Exercise aim — Word for word, restate the lines from the start of the data below through the line containing "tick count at".

Records for this exercise —
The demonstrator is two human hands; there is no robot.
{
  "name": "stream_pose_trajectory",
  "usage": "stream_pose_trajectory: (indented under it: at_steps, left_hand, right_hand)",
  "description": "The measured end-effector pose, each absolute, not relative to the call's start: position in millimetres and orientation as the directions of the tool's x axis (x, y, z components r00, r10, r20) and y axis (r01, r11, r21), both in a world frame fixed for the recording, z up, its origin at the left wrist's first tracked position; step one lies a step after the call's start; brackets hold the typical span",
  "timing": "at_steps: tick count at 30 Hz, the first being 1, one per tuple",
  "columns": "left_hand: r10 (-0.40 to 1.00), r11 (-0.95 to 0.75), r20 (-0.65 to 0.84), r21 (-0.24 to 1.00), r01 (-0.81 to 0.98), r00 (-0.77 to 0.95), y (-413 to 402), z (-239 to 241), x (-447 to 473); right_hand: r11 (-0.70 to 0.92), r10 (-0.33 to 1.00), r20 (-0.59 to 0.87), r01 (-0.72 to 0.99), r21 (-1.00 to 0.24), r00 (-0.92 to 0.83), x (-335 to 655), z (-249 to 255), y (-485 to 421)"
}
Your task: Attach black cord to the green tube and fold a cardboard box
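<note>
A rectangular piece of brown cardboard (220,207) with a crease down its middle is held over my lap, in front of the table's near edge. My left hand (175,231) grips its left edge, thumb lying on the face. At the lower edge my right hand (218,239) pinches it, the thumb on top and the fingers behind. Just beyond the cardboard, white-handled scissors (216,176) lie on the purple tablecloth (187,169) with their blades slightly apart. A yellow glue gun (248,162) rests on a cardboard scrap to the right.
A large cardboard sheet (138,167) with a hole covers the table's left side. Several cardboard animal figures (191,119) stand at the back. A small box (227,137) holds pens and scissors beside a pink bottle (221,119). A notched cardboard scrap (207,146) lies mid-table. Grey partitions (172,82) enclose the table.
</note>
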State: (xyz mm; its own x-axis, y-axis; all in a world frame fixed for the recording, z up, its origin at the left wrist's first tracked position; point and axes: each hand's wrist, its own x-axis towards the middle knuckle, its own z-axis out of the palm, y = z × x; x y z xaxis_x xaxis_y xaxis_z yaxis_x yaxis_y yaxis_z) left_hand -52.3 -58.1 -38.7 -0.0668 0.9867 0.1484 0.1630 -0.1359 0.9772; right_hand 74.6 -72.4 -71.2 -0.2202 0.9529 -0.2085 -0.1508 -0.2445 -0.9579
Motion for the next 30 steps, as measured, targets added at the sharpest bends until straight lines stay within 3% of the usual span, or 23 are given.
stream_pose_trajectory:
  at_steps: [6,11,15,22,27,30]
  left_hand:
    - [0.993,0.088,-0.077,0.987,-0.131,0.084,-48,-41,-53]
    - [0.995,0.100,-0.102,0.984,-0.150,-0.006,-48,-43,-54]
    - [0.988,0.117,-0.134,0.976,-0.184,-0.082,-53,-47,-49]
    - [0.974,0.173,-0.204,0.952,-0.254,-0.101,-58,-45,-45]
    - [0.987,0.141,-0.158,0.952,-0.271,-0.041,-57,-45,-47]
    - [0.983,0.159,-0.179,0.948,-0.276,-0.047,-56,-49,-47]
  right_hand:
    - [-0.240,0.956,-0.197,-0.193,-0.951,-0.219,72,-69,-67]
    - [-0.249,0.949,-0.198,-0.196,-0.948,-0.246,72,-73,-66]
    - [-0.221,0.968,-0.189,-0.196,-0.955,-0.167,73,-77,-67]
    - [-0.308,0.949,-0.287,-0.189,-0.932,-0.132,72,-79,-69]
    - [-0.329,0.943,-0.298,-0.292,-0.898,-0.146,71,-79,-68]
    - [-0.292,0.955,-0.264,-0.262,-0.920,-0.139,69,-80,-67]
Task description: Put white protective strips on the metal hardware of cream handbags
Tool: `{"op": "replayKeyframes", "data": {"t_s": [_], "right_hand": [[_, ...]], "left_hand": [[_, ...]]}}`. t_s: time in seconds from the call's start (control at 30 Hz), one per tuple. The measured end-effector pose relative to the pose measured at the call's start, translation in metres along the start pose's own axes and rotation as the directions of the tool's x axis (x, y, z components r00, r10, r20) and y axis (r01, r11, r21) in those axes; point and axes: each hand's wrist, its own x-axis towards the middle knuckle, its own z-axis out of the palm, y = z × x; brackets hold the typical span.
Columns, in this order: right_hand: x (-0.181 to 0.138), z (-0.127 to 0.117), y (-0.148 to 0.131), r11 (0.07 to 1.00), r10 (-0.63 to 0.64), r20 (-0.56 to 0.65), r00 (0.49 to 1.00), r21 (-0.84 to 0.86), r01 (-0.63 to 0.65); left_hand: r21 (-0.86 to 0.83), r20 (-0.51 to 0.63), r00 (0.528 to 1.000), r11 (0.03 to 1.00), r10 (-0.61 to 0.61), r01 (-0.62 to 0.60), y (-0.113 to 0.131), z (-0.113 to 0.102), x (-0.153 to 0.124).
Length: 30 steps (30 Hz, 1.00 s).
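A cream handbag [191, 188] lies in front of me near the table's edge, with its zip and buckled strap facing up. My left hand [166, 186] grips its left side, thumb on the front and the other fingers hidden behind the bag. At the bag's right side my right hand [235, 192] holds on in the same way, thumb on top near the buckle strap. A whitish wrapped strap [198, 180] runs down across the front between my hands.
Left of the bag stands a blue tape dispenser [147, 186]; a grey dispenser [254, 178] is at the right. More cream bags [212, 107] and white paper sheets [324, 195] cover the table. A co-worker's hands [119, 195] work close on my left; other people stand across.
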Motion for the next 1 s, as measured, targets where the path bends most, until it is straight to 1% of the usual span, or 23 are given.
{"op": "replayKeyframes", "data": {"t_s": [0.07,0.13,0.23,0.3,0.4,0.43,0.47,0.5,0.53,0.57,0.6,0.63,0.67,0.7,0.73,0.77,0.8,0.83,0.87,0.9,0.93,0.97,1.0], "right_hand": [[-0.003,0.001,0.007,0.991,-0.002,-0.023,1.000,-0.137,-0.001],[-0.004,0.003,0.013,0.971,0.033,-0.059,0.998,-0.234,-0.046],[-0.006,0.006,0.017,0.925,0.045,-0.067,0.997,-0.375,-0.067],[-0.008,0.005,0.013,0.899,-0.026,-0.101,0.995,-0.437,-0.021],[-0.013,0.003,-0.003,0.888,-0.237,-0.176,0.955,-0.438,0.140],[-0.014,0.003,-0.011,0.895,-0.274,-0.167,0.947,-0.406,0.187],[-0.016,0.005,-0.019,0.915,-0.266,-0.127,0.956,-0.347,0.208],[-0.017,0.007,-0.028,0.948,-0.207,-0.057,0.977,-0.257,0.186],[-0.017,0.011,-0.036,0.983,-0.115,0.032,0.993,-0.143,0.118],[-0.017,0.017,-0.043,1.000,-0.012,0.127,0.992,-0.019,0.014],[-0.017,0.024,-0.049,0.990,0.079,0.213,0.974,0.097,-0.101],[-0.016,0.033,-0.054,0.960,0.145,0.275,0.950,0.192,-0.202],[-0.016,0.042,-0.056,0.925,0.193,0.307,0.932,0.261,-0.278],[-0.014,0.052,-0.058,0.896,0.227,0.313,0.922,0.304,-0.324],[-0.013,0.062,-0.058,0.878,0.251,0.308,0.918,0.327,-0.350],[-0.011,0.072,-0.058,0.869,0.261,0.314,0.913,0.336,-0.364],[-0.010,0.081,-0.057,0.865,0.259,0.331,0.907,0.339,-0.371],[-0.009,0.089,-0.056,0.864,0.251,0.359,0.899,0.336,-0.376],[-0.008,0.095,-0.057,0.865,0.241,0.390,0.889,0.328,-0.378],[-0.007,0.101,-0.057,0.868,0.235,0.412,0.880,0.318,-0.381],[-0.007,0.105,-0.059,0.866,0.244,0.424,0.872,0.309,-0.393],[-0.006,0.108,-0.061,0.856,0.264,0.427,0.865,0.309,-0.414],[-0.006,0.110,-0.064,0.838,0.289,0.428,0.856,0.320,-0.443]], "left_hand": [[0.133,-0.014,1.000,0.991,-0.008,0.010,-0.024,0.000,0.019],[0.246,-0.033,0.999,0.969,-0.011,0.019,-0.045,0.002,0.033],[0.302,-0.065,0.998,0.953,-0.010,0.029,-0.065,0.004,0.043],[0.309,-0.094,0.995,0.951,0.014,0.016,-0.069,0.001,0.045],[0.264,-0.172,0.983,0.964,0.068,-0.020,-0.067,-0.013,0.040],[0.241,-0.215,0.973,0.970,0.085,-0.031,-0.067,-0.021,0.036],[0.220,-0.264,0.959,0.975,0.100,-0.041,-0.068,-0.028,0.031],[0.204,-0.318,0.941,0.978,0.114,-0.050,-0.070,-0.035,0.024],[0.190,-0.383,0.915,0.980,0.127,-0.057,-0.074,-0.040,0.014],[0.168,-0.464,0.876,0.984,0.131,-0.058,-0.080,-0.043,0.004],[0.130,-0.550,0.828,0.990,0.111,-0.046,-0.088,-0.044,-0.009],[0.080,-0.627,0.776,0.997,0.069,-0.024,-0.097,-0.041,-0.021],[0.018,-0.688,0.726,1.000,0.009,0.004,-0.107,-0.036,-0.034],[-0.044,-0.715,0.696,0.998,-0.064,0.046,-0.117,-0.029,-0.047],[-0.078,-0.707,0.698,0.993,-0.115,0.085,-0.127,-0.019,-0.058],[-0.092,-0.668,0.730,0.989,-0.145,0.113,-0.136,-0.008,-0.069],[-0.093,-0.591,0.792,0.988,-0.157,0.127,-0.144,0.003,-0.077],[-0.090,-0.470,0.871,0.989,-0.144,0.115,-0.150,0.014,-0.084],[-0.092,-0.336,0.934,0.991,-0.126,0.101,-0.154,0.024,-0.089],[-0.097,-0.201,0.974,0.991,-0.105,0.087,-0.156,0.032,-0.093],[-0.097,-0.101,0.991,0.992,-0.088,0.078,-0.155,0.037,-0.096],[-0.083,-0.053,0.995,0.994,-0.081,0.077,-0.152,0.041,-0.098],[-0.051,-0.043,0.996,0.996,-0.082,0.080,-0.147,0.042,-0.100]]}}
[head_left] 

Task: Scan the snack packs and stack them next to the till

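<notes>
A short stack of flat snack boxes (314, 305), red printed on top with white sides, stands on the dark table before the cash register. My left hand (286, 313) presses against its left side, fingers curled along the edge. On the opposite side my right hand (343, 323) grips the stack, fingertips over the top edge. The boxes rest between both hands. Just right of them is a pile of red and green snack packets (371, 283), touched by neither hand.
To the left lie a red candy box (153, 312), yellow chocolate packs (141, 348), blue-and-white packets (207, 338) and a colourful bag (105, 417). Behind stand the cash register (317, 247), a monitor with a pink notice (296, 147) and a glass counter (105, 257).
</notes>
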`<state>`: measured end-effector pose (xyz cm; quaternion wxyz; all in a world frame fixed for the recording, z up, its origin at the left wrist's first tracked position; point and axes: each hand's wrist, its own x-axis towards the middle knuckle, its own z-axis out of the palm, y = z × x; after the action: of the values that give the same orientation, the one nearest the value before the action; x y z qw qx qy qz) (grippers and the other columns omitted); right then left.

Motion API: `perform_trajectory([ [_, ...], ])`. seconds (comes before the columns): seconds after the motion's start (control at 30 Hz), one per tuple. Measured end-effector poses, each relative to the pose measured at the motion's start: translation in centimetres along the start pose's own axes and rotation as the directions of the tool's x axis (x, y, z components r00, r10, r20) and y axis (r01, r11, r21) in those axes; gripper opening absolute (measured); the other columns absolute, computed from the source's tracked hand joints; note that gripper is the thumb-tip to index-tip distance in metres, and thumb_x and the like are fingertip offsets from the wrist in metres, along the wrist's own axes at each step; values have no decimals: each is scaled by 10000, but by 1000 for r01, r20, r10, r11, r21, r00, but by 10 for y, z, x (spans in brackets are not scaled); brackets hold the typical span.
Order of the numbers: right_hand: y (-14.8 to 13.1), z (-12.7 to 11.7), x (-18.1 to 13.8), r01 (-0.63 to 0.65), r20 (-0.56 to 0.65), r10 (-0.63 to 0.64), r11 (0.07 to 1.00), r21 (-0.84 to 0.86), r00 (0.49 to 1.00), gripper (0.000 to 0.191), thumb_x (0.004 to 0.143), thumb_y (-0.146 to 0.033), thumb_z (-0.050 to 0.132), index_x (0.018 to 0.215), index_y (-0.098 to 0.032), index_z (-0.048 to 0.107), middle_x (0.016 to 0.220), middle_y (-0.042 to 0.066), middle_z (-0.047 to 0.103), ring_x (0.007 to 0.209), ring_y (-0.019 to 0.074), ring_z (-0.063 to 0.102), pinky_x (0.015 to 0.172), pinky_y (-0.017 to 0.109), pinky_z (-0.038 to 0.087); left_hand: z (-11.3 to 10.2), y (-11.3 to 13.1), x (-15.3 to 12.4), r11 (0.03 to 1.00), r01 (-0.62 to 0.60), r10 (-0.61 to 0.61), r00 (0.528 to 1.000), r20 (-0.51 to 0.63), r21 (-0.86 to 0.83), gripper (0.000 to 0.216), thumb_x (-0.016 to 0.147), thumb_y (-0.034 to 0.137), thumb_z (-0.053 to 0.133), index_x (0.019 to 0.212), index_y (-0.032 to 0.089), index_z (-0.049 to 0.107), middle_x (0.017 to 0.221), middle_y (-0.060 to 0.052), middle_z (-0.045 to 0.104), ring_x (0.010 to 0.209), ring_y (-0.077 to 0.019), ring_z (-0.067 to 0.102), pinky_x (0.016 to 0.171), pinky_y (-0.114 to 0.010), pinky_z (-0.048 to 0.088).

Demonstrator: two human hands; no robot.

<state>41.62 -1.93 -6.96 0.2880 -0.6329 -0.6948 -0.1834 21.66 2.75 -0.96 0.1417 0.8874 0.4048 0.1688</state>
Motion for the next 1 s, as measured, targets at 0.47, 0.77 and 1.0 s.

Answer section —
The demonstrator is two human hands; there is no robot.
{
  "name": "stream_pose_trajectory",
  "usage": "stream_pose_trajectory: (indented under it: at_steps, left_hand, right_hand)",
  "description": "The measured end-effector pose, each absolute, not relative to the call's start: position in millimetres and orientation as the directions of the tool's x axis (x, y, z components r00, r10, r20) and y axis (r01, r11, r21), both in a world frame fixed for the recording, z up, its origin at the left wrist's first tracked position; step one lies a step after the call's start; brackets hold the typical span",
  "timing": "at_steps: tick count at 30 Hz, the first being 1, one per tuple",

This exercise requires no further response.